As we distance ourselves each and every update from the inception of Android apps on Chromebooks, update patterns continue to stabilize across the growing army of Chromebooks available to consumers. Just 6 months ago, we were seeing very erratic update patterns across the ecosystem, and with Chrome OS 65, most of that flakiness has gone away.
For about a year after Android apps finally started arriving on most Chromebooks, updates were pretty tricky. Google tries to keep everyone on basically the same page, but the newness of the Play Store was a lot to contend with across so many different pieces of hardware at first.
All of this has leveled out quite nicely, and we only hope to see that continue as we move towards Chrome OS 66 and 67.

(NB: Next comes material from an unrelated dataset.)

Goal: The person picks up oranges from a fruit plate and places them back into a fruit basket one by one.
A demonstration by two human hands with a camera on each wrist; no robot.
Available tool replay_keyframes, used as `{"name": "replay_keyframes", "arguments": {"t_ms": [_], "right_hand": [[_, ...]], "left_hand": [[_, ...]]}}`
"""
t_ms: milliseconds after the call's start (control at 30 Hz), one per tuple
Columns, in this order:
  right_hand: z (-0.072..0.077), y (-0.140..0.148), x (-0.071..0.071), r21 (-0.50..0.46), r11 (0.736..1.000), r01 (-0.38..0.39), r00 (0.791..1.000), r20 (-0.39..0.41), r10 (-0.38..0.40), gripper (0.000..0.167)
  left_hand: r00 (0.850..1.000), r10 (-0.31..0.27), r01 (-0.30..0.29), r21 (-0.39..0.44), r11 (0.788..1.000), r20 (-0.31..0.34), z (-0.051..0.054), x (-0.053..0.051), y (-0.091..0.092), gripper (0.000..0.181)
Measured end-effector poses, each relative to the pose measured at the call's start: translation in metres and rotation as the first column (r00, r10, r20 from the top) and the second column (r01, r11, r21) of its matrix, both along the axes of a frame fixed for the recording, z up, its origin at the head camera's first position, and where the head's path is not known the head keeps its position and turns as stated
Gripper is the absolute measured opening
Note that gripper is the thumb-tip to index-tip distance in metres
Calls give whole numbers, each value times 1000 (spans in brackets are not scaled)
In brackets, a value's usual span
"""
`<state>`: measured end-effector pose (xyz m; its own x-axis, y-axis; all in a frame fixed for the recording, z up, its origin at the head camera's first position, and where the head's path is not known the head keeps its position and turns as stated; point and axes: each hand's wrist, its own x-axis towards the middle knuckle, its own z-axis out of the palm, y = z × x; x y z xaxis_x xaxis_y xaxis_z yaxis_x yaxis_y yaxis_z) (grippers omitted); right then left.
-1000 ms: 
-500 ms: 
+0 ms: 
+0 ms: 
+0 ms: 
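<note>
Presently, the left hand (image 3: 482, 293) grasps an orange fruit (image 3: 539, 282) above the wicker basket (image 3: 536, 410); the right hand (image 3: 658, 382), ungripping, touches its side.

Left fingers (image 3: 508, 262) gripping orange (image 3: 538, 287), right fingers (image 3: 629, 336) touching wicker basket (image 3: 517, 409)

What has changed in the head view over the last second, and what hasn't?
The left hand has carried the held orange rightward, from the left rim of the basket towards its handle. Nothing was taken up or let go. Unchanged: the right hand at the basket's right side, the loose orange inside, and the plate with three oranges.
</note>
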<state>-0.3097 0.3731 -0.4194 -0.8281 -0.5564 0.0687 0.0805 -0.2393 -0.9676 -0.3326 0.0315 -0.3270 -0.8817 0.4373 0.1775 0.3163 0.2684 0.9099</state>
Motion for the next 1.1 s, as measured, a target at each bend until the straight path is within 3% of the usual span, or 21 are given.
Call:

One Chromebook I’ll continue giving a pass to on keeping up with update cycles is the Pixelbook. During the last update cycle, there was a period where the Pixelbook had version 65, then didn’t, then did again. As the Pixelbook has a few features that are still unique to it and not the entirety of the Chrome OS universe, I can understand it lagging behind from time to time. Things like the new keyboard and Google Assistant can still cause issues here and there, I’m sure.
One Chromebook that tends to constantly lag even farther behind with updates is the Samsung Chromebook Pro. For this, I have no reasons. There’s nothing unique about this device. Sure, when it was one of the first with the Play Store or with Pen support, I fully understood. As time has gone by, however, something with this device keeps holding it back from getting updated alongside all its friends.
While I can’t explain exactly why this is, I can at least deliver good news to Chromebook Pro owners when I get it, and today is one of those days. The Samsung Chromebook Pro finally has Chrome OS 65! Sure, it’s a full 4 weeks since the release of the latest update to Chrome OS, but better late than never, right?
Well, maybe it isn’t that much better, but at least it is here and, for at least a couple more weeks we’ll have all the non-EOL devices on the same OS again. Who knows? Maybe we’ll get there even quicker with Chrome OS 66.